Notebook of Berta Ruck, July 1940-June 1941, containing journal entries and comments on the progress of the war. Press cuttings relating to contemporary events, other ephemera and seventy-three letters, postcards and telegrams, May 1940-March 1941, mostly to the author, have been pasted in.
The correspondents include Michael Joseph, 12 July 1940 (f. 2), Harold Nicolson, 3 June 1940 (f. 2 verso), Helen Rees ('Jane Oliver'), 16 August 1940 (f. 10 verso), Robert Owen Morris, 19 August 1940 (f. 12 verso), Maurice Bowra, December 1940-February 1941 (ff. 26, 66 verso), Tony Thorne, August-September 1940 (ff. 32 verso, 35), Dolf Wyllarde, 27 November 1940 (f. 34 verso), Peter Wykeham-Barnes, [December 1940] (f. 35 verso), Alys Meirion, October-December 1940 (ff. 36 verso, 45 verso), Angela Thirkell, 8 November 1940 (f. 45), Edith Heal, 18 December 1940 (f. 47), Marda Vanne, November-December 1940 (ff. 50 verso-51), Bradwell T. Turner, 12 May 1940 (f. 53 verso), and Alec Waugh, 8 January 1941 (f. 54a-b).

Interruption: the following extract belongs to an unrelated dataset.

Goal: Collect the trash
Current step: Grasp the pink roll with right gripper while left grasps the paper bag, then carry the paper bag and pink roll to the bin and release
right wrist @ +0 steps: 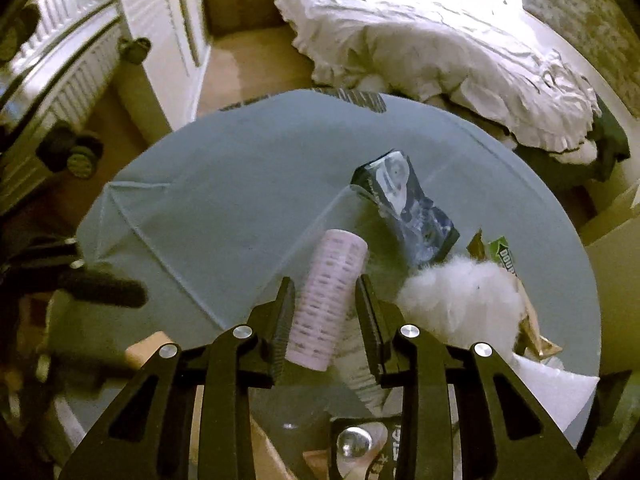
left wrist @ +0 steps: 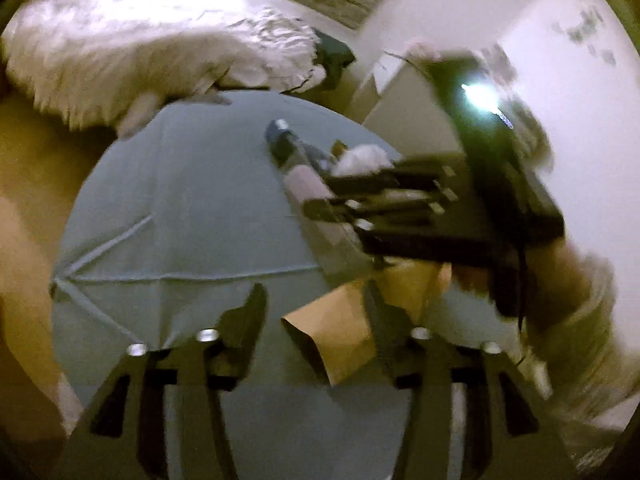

A photograph of Ruck is on f. 5 verso and there are pen drawings by her on ff. 10, 23. Press cuttings include political cartoons by David Low, from the Evening Standard (ff. 2 verso, 29 verso, 30 verso, 33 verso, 41, 46, 64 verso-65), and items relating to the deaths of John Llewelyn Rees (ff. 8 verso, 11, 68) and Amy Johnson (ff. 51 verso, 63 verso). Programmes for Christmas events in Aberdyfi and Tywyn, December 1940, are on ff. 38 verso and 48.

Notes

Fragments of notebooks of Berta Ruck, 1914-1926, containing impressions of travels in England and Merioneth, Wales, 1914-1916 (ff. 1-11), New York, [22]-23 September 1919 (ff. 12-16), Vienna, Austria, 1926 (ff. 17-30 verso), and France, 1926 (ff. 31-36), together with a few notes for fiction. Ephemera (in German) and nine letters, postcards and telegrams, mainly from family, July-August 1926, have been pasted in.
There are references to the First World War, [1914] (f. 2 recto-verso), 1916 (ff. 5 verso, 7 recto-verso), including a description of a Red Cross auction in Corris, Merioneth, 3 June 1916 (f. 7 recto-verso). Ink drawings by Ruck are on ff. 2 verso, 12. A photograph, [1926], of Ruck with her son, Arthur, is on f. 36 verso.

Sketches

Drawings, [1900x1920], by Berta Ruck, including illustrations for publications and rough sketches.
They include ink, pencil and charcoal illustrations, some coloured; the main subjects are children at play, mothers with babies and scenes of daily life, some probably in France and Holland. Two leaves from the children's magazine The Jabberwock, [1905x1907], contain four illustrations by Ruck (ff. 30-31 verso). A portrait of Mrs Patrick Campbell is on f. 7. Also included are some miscellaneous notes (ff. 16, 17, 27 verso).